The Bleeder Review
I have never really got boxing, two people who just wail on each other and the person who is still standing after it wins. If this were done anywhere outside a boxing ring, then it would be considered a crime. However, boxing has done something for me, as a film nerd, it has given us some of the best sports movies ever made. The two that spring to mind are Martin Scorsese's Raging Bull and Sylvester Stallone's breakthrough smash hit Rocky. I did not know until recently that Rocky is actually based on a man called Chuck Wepner (the film is, at least Stateside, called Chuck), or the Bayonne Bleeder, a heavyweight boxer from New Jersey, who challenged Muhammad Ali for the World Championship; nobody thought he could last a round, he lasted 15. However, he never got his own biopic until now, the film is called The Bleeder.
The Bleeder is a film that follows Chuck Wepner to his boxing match with Muhammad Ali and beyond. Though he is a family man with a wife and daughter, the fame goes to his head and his life goes into a tail spin. It is a biopic that has the same plot as every other biopic about a famous person, except this time it's a boxer who finds fame, gets chewed up by it, loses his family and is spit out, finding who his true friends are along the way. The plot does not make this film standout because we have seen it before.
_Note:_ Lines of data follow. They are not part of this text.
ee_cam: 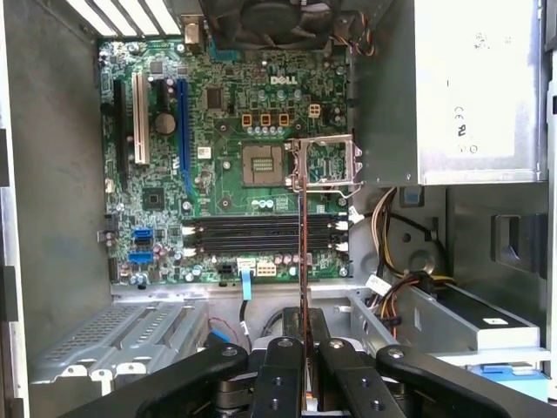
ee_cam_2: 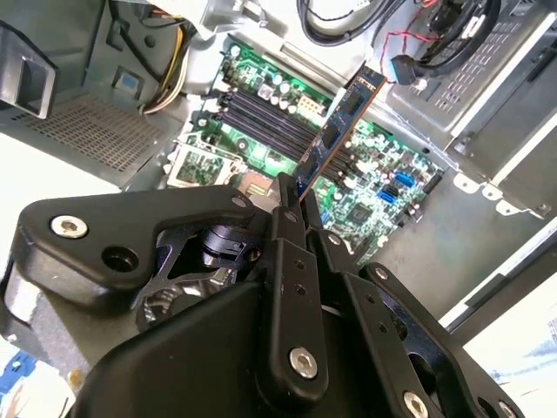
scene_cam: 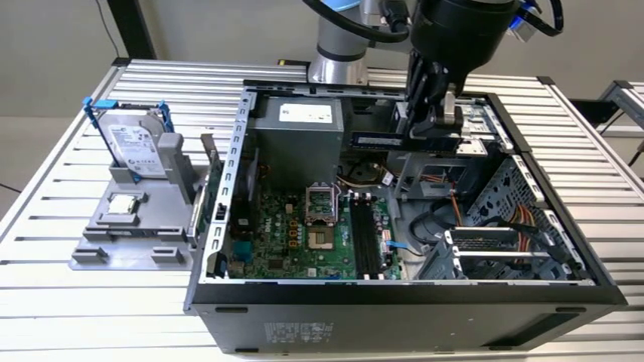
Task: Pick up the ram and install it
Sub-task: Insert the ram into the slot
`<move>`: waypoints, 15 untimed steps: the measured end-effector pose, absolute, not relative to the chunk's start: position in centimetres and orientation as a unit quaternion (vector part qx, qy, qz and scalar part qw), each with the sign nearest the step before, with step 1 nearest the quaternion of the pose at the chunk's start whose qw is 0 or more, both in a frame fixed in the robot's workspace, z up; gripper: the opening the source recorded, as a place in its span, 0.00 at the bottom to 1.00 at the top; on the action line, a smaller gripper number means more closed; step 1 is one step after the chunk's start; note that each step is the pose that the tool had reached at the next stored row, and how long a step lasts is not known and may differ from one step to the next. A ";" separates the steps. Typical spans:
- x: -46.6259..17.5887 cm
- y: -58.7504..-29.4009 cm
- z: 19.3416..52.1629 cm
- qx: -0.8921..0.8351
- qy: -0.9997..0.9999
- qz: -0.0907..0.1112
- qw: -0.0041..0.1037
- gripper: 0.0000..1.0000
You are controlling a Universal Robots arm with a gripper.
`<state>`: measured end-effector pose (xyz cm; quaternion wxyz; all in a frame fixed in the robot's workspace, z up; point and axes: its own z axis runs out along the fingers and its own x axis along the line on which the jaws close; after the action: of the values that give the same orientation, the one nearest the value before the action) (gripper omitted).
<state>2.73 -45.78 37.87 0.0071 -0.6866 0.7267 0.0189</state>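
1. Exterior view, from its left: the hard drive stood upright in a grey fixture, just beside the open computer case.
2. Inside the case the motherboard lay flat. Its long black slots looked empty.
3. The ram hung in the air above the board, well apart from the slots. The gripper was clenched on one end of it. The second wrist view confirmed this: the ram stuck out from the gripper.
4. My read: you were mid-carry. In the first wrist view the ram showed edge-on and crossed the slots rather than running along them. Doing this step well meant a firm grip, no tilt, and the stick squared to a slot.
5. Toward the exterior view's right, orange cables sat near the path and could snag.
6. Surface: a slatted metal table, ridged but level. A second table stood at the far right, with a pale wall behind.
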 end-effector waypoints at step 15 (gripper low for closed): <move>2.8 -45.8 37.9 -0.686 0.728 0.019 0.007 0.00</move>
<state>2.77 -45.80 37.87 0.0071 -0.6855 0.7278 0.0189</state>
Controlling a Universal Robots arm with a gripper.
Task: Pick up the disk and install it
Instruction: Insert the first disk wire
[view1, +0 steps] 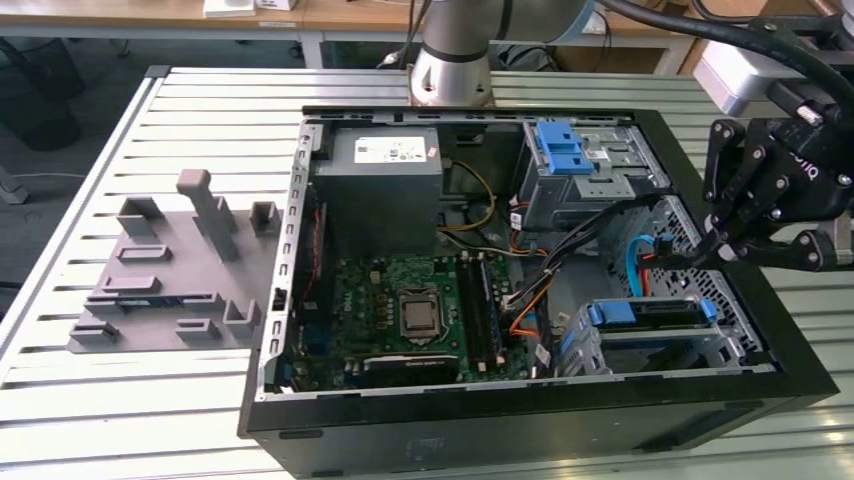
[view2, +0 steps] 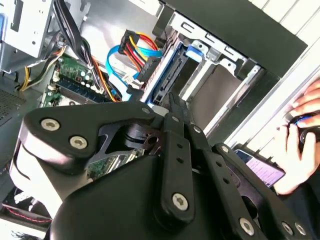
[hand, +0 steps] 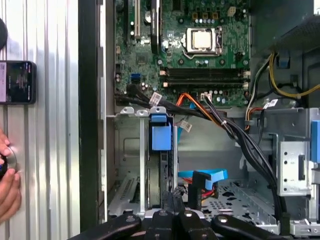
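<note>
One computer case (view1: 296, 250), lid off, flat on one slatted tabletop (view1: 200, 100). One disk (view1: 650, 313) in its blue frame, on edge inside the metal bay in the case corner nearest the exterior view's right, close beside the case wall; blue tab (hand: 160, 137) up. One more blue latch bracket (view1: 561, 150) on the other bay, well apart from the disk. One grey power box (view1: 378, 175), one green board (view1: 400, 310). Between the two bays, a gap crossed by blue, orange and black cables, little free room. One black pincer (view1: 707, 252) above that gap, near the case edge, tips together, holding nothing, near the disk but not touching. One grey block plate (view1: 174, 270) on the tabletop beside the case, bare slats all around. One phone (hand: 17, 82) and one hand (hand: 7, 185) outside the case wall.
</note>
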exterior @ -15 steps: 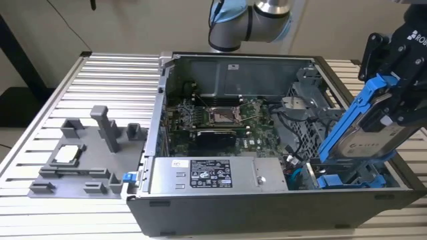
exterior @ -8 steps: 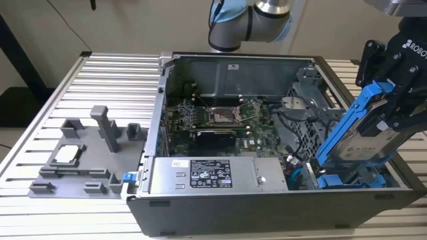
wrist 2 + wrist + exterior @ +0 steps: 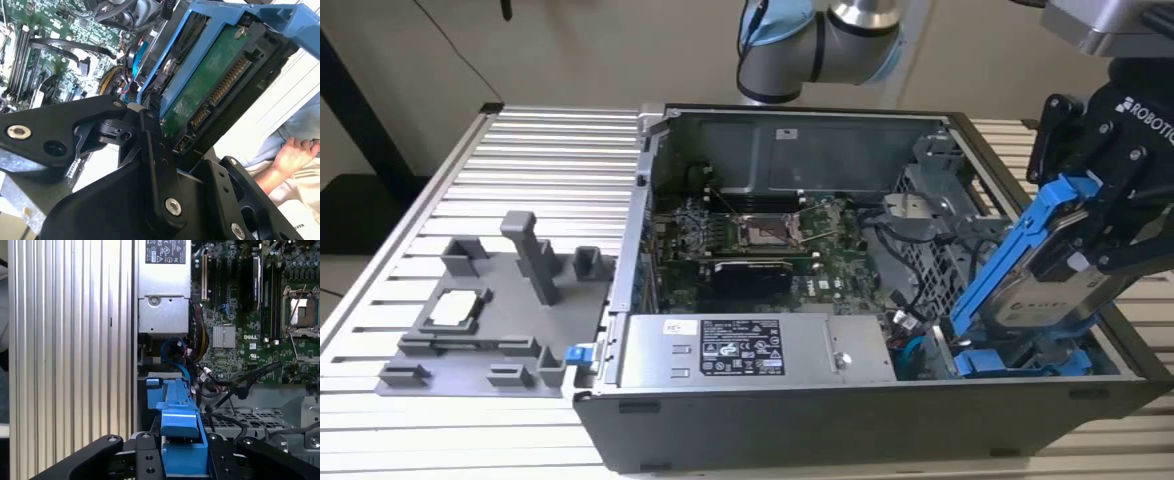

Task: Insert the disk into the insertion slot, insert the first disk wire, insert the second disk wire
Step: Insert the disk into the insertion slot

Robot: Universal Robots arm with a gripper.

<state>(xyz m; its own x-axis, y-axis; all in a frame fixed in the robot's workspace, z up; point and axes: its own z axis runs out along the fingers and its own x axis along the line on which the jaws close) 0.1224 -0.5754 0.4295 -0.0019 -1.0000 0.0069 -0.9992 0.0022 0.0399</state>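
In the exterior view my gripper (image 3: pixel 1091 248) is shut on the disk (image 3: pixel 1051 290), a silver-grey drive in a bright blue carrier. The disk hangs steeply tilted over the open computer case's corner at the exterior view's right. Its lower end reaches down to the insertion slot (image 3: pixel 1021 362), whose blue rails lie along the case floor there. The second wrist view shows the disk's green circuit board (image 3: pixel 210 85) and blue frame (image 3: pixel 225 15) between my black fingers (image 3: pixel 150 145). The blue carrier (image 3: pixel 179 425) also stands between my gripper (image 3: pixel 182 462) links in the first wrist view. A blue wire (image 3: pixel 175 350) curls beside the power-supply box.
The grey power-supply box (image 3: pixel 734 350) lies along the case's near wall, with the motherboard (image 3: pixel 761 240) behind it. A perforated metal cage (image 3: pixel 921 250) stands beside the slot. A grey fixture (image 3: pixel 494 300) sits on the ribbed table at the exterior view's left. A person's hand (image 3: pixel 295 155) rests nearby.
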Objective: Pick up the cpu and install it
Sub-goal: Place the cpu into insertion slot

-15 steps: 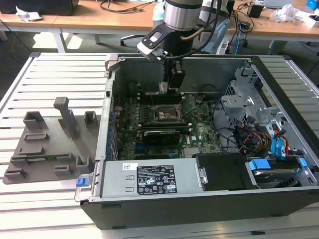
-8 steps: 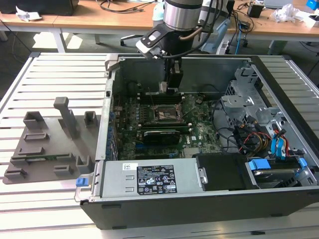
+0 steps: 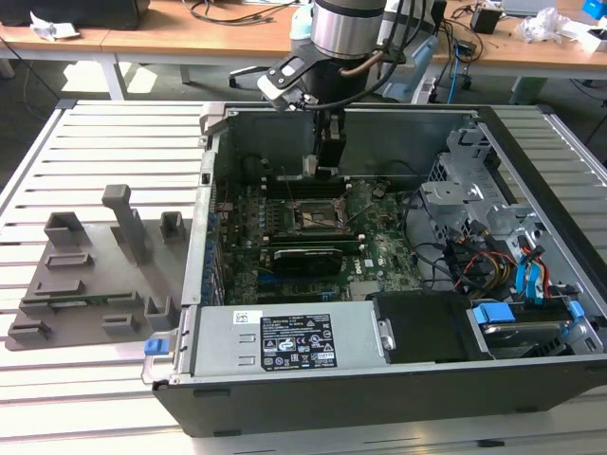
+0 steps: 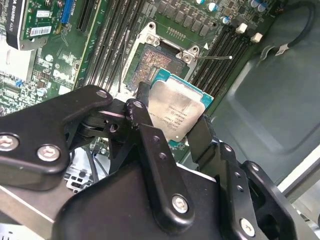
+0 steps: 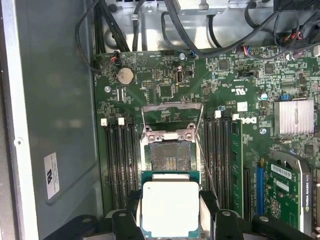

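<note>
The pincer (image 4: pixel 173 107), clamped on the cpu (image 5: pixel 170 209), hovers near the open socket (image 5: pixel 170 156); seating it likely demands square alignment.

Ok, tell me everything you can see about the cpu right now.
The cpu is a small flat square chip: a pale silvery metal lid with faint print, on a green board that shows as a thin border. The gripper holds it, black fingers pressing two opposite edges. It hangs lid-up over the motherboard, close to the open socket, not seated in it.
</note>
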Robot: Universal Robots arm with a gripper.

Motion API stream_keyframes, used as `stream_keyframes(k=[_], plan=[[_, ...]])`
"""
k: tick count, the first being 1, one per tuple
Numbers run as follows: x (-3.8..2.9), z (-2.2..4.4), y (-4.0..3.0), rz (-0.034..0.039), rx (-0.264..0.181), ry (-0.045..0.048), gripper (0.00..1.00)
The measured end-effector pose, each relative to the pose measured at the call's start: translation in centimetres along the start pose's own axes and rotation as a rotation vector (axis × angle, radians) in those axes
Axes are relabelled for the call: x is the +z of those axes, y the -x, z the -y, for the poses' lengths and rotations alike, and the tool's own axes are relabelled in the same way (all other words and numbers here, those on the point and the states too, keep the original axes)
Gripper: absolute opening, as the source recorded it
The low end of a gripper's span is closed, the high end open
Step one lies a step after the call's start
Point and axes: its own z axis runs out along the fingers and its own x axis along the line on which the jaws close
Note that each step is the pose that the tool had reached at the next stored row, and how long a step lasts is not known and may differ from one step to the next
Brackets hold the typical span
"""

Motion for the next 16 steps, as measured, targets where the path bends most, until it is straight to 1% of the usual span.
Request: stream_keyframes(k=[2, 9, 16], plan=[[0.00, 0.00, 0.00, 0.0015, -0.029, 0.0006, 0.55], [0.00, 0.00, 0.00, 0.0017, -0.030, 0.0007, 0.55], [0.54, -0.02, -0.02, 0.0016, -0.030, 0.0002, 0.55]])
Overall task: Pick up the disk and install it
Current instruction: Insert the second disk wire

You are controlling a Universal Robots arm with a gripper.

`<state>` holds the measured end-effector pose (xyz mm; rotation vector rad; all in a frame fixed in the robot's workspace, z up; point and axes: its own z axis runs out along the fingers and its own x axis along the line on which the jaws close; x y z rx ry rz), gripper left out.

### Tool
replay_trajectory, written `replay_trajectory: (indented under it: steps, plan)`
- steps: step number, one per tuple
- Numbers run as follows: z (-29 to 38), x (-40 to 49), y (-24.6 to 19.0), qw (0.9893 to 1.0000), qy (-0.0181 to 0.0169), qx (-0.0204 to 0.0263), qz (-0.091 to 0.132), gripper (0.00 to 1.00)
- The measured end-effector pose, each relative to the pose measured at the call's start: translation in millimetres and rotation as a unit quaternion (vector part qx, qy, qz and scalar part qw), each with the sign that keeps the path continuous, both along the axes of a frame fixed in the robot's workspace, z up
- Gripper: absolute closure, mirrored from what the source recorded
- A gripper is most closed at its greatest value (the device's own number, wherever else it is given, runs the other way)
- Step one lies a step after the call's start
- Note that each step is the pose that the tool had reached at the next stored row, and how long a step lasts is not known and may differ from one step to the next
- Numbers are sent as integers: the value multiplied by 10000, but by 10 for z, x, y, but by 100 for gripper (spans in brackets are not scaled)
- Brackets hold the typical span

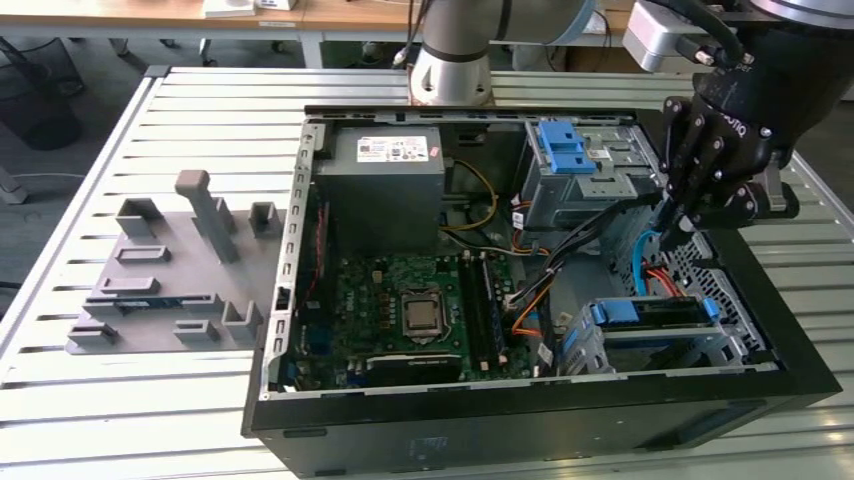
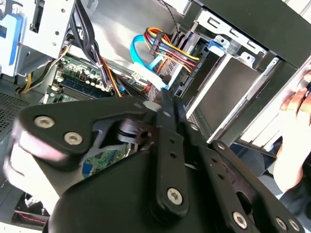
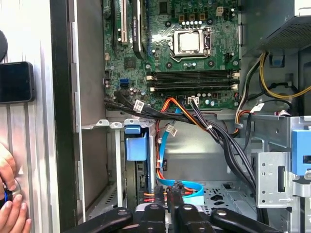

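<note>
The disk (image 1: 650,312) sits in the lower drive bay at the front corner of the open computer case (image 1: 534,410), on the exterior view's right. Its blue carrier frame frames a dark top. In the first wrist view the blue end of the disk (image 3: 136,145) stands in the bay slot. My black gripper (image 1: 671,222) hangs above the case floor just behind that bay, a short way from the disk, among blue and orange cables. Its fingers (image 3: 158,201) stand close together with nothing between them, and the gripper (image 2: 167,104) points down at the cables.
A grey power supply (image 1: 387,180), a green motherboard (image 1: 414,310) and a drive cage with a blue latch (image 1: 567,150) fill the case. Cable bundles (image 3: 214,131) cross near the bay. A grey fixture (image 1: 174,270) lies on the slatted table. A person's hand (image 3: 9,204) rests outside the case wall.
</note>
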<state>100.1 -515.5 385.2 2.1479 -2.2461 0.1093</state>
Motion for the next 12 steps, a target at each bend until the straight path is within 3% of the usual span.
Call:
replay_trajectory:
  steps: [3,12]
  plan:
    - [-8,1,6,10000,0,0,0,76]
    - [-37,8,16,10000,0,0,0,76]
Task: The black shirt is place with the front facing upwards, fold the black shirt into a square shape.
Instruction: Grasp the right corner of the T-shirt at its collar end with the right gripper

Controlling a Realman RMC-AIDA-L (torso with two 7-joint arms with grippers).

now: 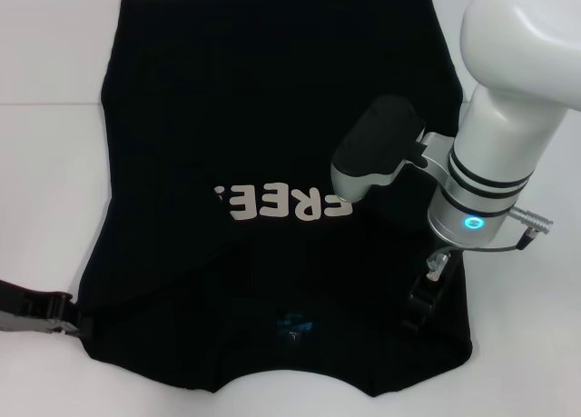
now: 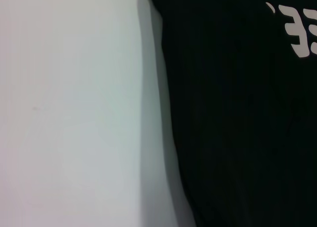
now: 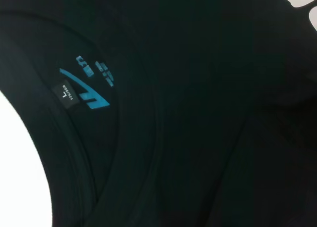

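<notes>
The black shirt (image 1: 272, 99) lies spread on the white table, front up, collar toward me. Its white letters (image 1: 286, 203) read upside down across the middle, and a blue neck label (image 1: 295, 324) shows inside the collar. My left gripper (image 1: 65, 319) sits low at the shirt's near left corner, touching the cloth edge; a crease runs from there toward the letters. My right gripper (image 1: 425, 299) hangs over the near right shoulder area, dark against the cloth. The left wrist view shows the shirt's side edge (image 2: 237, 128); the right wrist view shows the collar and label (image 3: 86, 88).
Bare white table (image 1: 45, 181) borders the shirt on the left and right. The table's far edge runs behind the shirt's hem. My right arm's white forearm (image 1: 508, 90) covers part of the shirt's right side.
</notes>
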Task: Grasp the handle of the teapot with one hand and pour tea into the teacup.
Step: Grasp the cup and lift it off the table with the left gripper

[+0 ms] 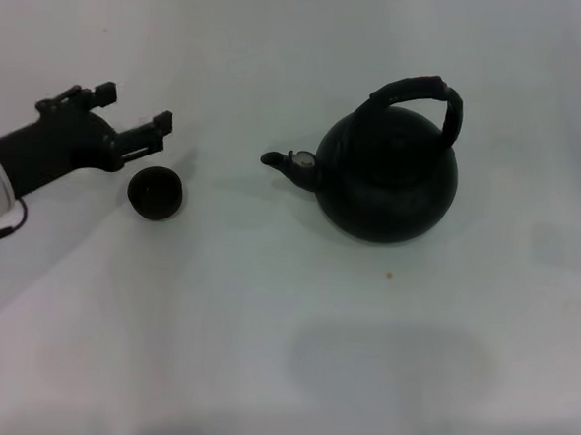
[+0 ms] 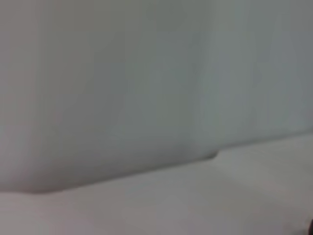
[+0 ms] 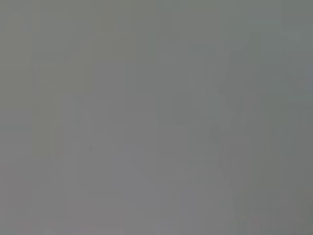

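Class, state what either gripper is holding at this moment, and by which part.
Nothing is held. The left gripper is open beside the teacup; the teapot and its handle stand untouched. The right gripper is out of view.

Looks like some lab or test bench setup. Just a plain white table (image 1: 262, 354) and a bare pale wall (image 2: 122, 73), nothing homey.

I see a plain white desk (image 1: 262, 354) filling my head view, evenly lit, with soft grey shadows and a small brownish speck (image 1: 389, 275) on it.
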### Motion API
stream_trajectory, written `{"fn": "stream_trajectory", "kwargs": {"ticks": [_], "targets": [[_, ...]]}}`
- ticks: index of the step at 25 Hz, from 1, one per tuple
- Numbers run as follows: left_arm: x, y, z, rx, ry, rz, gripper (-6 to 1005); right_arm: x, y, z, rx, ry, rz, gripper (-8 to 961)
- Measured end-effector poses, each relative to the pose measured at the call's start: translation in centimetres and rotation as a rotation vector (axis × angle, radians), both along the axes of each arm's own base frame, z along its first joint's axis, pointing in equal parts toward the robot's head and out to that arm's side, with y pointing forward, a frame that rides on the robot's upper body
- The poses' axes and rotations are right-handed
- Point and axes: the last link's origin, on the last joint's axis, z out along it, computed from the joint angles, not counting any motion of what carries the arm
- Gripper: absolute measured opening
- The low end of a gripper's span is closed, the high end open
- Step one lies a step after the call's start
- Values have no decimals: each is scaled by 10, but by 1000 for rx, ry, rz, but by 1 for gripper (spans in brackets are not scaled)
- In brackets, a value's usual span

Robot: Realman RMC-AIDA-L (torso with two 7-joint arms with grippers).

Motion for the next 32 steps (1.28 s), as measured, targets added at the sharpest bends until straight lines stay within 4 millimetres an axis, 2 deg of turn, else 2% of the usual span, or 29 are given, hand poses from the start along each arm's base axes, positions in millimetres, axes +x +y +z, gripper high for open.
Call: {"fn": "stream_trajectory", "kwargs": {"ticks": [6, 11, 21, 27, 32], "targets": [[7, -2, 21, -57, -12, 139, 877, 2, 1, -2, -10, 3, -18, 851], [8, 1, 24, -61, -37, 180, 878, 2, 4, -2, -17, 1, -26, 851], [5, 16, 0, -162, 7, 255, 879, 2, 7, 6, 8, -8, -25, 852], [14, 21, -15, -219, 29, 217, 880, -1, 10, 8, 7, -19, -13, 852], [18, 19, -19, -240, 30, 200, 880, -1, 11, 8, 9, -17, -12, 851]]}}
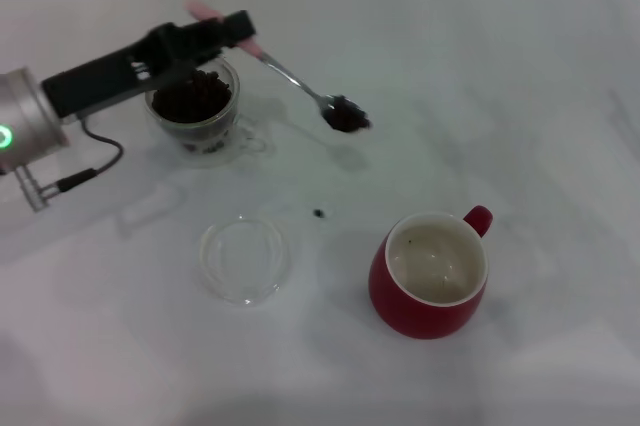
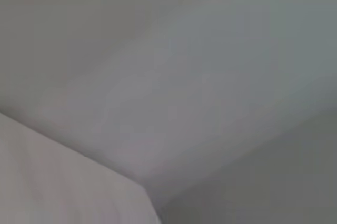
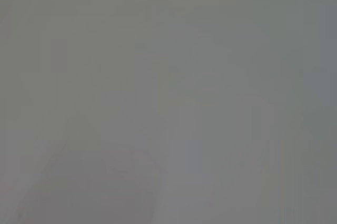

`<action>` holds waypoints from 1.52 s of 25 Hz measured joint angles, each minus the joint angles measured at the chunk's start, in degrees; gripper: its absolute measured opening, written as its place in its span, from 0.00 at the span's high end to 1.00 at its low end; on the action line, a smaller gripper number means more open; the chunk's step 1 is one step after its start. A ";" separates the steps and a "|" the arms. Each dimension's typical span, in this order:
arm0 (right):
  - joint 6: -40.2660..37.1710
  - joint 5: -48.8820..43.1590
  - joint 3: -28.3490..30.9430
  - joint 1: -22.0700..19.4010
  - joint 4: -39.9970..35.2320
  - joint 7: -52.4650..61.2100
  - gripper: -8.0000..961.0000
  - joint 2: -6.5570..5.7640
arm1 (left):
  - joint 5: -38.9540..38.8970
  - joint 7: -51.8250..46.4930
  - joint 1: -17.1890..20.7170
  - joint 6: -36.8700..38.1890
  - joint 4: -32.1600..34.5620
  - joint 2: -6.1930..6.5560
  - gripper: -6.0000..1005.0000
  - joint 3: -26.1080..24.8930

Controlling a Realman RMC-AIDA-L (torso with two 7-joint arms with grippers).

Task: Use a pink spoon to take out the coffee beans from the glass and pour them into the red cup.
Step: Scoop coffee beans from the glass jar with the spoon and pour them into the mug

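Left gripper clamped on pink spoon handle near counter's far-left corner, above glass. Bowl heaped with coffee beans, loose, spill-prone; kept level. Red cup toward near edge. Right gripper unseen.

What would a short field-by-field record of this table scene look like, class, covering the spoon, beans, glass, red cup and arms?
left pincer: shut on the pink spoon, above the glass
spoon load: coffee beans heaped in the bowl, held in the air between glass and red cup
glass: upright, still holds many beans
red cup: upright, handle pointing away from the robot; no beans clearly visible inside
stray bean: alone on the table
glass saucer: flat, empty, nearer the robot than the glass
right pincer: not in view
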 joint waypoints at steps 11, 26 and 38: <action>0.61 0.04 0.08 0.48 0.01 0.00 0.21 0.22 | 0.17 -1.52 -4.97 1.76 -0.94 -0.16 0.87 8.80; 1.99 0.07 0.11 1.02 0.01 1.30 0.21 0.27 | 4.25 3.16 -11.60 0.38 -0.03 -0.22 0.87 16.68; 2.31 0.27 0.17 1.06 0.01 1.32 0.21 0.27 | 4.63 5.34 -12.12 -3.13 9.77 -0.28 0.87 25.00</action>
It felt more like a check list of things that needed to be done; we see Chuck lose his family, go to jail, do drugs, fight a bear, realise how much of a cad he is and seek redemption. There isn't really anything that properly connects these disparate dots other than Chuck himself.
Stylistically there is nothing that really distinguishes it from the other "quality" biopics ether. No clever editing or cinematography other than some freeze frames, the use of stock footage and the occasional filter. This, combined with a plot that is so paint by numbers you could probably make a drinking game about it, means that I am having trouble identifying anything particular about The Bleeder, it has all become one homogenous mush in my memory.
That is not to say it is bad, it is just forgettable. It is really a shame because there are a lot of talented people involved in the making of the film. Liev Schreiber does a knock-out job as the lead; he lends a physicality and believable sounding voice to Chuck Wepner making him an arse but a sympathetic arse. The rest of the cast similarly do good work. Elisabeth Moss, Ron Perlman and Naomi Watts do solid work, though because of a lack of things to do they are under-utilised and also disposable, sort of like this whole film actually.
Apart from the main feature, there isn't really much to say about Lionsgate's release of the film. There are no other extras on the disc. The disc is well made with a good menu, clear subtitles and is something that functions well with no audio or video errors. I mean it works fine, but there is nothing else to really recommend purchasing the disc when I am sure it would be cheaper to rent or stream and you would get the same amount of enjoyment out of it.
All in all Lionsgate's packaging of The Bleeder is incredibly underwhelming. The movie itself doesn't really differentiate itself from the other "true story" films either stylistically, thematically or formally. We get that old tried and tested, nice-guy-with-flaws-falls-foul-seeks-redemption storyline we have seen time and time again. The acting is fine, I would expect nothing less from a cast such as this. It's a movie that I cannot really recommend because if you put it in a suspect line up I would have difficulty identifying it. Adding insult to injury is the lack of extras. Honestly, you are better off with Rocky, it's the better film and it has more to offer.